Below is a listing. Return the lines from the one that contains "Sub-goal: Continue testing" to the one that contains "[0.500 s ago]", both ends included, verbatim and with no pictures.

------------------------

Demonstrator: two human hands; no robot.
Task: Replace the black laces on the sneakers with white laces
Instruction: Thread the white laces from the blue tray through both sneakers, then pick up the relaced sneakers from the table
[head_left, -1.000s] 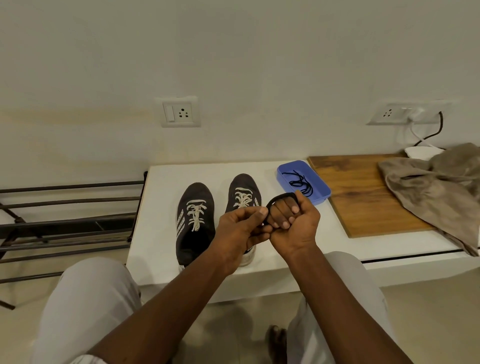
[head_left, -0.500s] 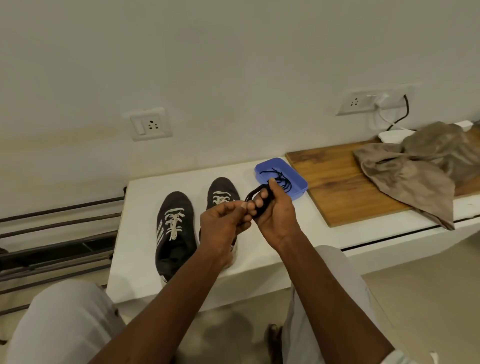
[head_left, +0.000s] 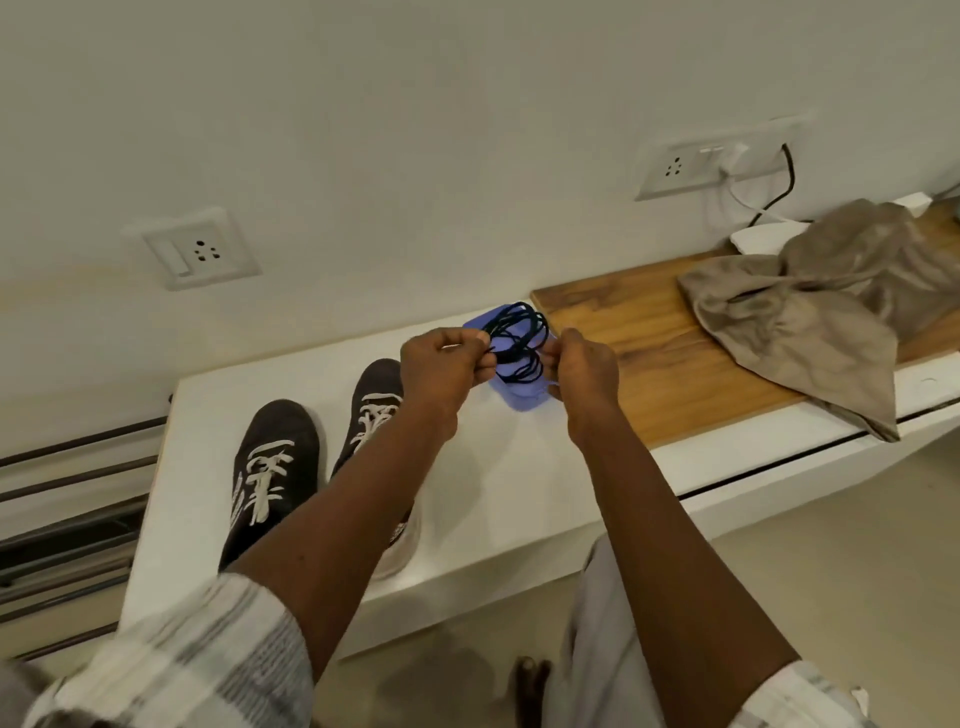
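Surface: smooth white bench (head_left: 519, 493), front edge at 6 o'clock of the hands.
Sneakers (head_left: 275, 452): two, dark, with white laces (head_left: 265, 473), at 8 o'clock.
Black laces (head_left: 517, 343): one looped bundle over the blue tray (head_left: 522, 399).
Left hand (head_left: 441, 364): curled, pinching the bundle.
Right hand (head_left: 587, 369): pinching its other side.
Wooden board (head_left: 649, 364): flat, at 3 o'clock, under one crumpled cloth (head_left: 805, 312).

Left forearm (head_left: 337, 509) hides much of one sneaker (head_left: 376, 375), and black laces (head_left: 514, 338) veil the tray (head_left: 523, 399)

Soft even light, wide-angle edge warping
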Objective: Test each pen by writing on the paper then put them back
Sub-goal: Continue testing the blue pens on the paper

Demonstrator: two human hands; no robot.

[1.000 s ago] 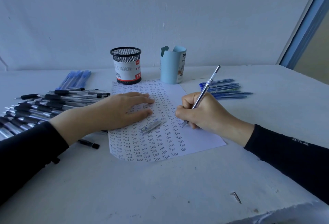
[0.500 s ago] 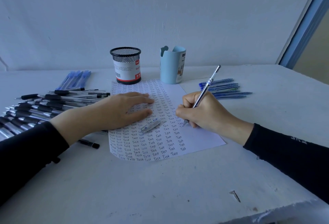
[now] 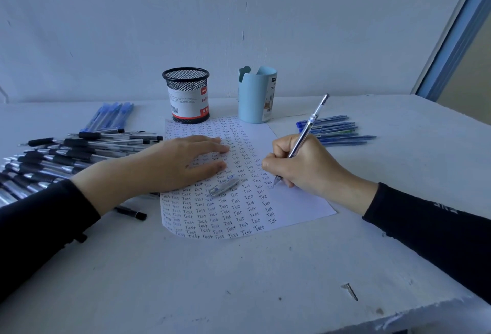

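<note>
The white table (image 3: 239,280) fills the lower half of the frame. In its middle lies a white paper sheet (image 3: 297,201), covered with rows of the handwritten word "Test", with a bare strip on its right side. At the left edge of the frame is a wide row of clear pens with black grips (image 3: 66,153).

The left hand (image 3: 172,163) lies flat on the sheet with straight fingers and presses it down. The right hand (image 3: 300,166), just right of centre, has its fingers curled round a clear pen with blue ink (image 3: 310,124). The tip comes out below the fingers and touches the paper at the right end of the written rows. The barrel rises out of the grip toward the upper right.

Behind the sheet stand a black mesh cup (image 3: 186,94) and a light blue cup (image 3: 256,97). A clear pen cap (image 3: 224,187) lies on the paper between the hands.
</note>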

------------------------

(FINISHED EXERCISE)
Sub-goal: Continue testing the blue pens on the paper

Demonstrator: two human hands; no robot.

[1.000 s ago] 
[0.500 s ago] 

No additional answer text is required.